Within this material, find every line where the string "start" appears, and copy it out.

* _Raw data_:
# # # # #

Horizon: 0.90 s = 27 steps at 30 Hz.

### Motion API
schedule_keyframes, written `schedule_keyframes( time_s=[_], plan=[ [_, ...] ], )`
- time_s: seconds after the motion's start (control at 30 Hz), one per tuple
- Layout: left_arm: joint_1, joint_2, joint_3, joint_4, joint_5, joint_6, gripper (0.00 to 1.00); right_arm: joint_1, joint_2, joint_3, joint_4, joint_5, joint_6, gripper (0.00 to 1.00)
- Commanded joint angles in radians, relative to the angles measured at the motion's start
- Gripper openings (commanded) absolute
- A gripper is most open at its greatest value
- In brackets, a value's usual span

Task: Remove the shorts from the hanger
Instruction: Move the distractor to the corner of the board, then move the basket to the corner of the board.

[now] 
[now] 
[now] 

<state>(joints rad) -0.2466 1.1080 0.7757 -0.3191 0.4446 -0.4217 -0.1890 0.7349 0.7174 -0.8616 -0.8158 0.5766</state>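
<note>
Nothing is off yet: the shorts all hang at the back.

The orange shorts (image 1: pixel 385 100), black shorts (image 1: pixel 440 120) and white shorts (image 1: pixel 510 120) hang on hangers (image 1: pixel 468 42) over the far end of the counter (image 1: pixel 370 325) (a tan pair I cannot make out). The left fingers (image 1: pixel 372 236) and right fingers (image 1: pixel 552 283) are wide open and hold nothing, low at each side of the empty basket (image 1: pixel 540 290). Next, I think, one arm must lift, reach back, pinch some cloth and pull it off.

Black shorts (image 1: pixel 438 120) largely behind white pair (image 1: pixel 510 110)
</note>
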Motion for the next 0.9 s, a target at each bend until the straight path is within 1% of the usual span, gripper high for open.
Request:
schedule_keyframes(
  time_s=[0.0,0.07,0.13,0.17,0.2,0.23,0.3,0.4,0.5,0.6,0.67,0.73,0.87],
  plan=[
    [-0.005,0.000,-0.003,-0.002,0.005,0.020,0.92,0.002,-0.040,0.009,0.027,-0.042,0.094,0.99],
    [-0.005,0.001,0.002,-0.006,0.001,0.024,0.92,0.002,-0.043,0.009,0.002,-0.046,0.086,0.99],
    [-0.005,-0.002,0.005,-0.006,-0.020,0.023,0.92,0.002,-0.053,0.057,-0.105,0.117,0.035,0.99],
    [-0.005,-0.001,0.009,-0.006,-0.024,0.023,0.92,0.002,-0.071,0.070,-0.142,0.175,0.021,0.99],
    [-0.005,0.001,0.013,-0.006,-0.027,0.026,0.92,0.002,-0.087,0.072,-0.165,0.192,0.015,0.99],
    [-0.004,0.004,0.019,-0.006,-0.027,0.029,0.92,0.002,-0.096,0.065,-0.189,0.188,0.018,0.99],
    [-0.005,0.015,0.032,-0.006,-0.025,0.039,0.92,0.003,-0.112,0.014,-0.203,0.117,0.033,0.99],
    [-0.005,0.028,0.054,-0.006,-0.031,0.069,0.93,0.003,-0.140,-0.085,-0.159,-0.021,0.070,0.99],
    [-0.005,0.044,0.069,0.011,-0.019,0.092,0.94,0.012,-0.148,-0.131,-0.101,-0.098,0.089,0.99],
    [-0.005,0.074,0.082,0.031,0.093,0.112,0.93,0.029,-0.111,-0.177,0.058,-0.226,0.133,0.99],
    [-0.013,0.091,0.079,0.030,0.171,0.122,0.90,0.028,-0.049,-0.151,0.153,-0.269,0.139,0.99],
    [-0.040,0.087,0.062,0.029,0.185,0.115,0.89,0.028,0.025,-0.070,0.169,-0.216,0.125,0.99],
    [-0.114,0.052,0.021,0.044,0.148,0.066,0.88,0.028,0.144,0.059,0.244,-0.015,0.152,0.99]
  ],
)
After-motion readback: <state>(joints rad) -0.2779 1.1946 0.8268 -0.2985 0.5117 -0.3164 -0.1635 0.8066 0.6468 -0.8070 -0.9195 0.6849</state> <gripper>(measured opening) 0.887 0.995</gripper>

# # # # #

* _Task result_:
- time_s: seconds after the motion's start (control at 30 Hz), one per tuple
- Commanded joint angles in radians, relative to the angles measured at the motion's start

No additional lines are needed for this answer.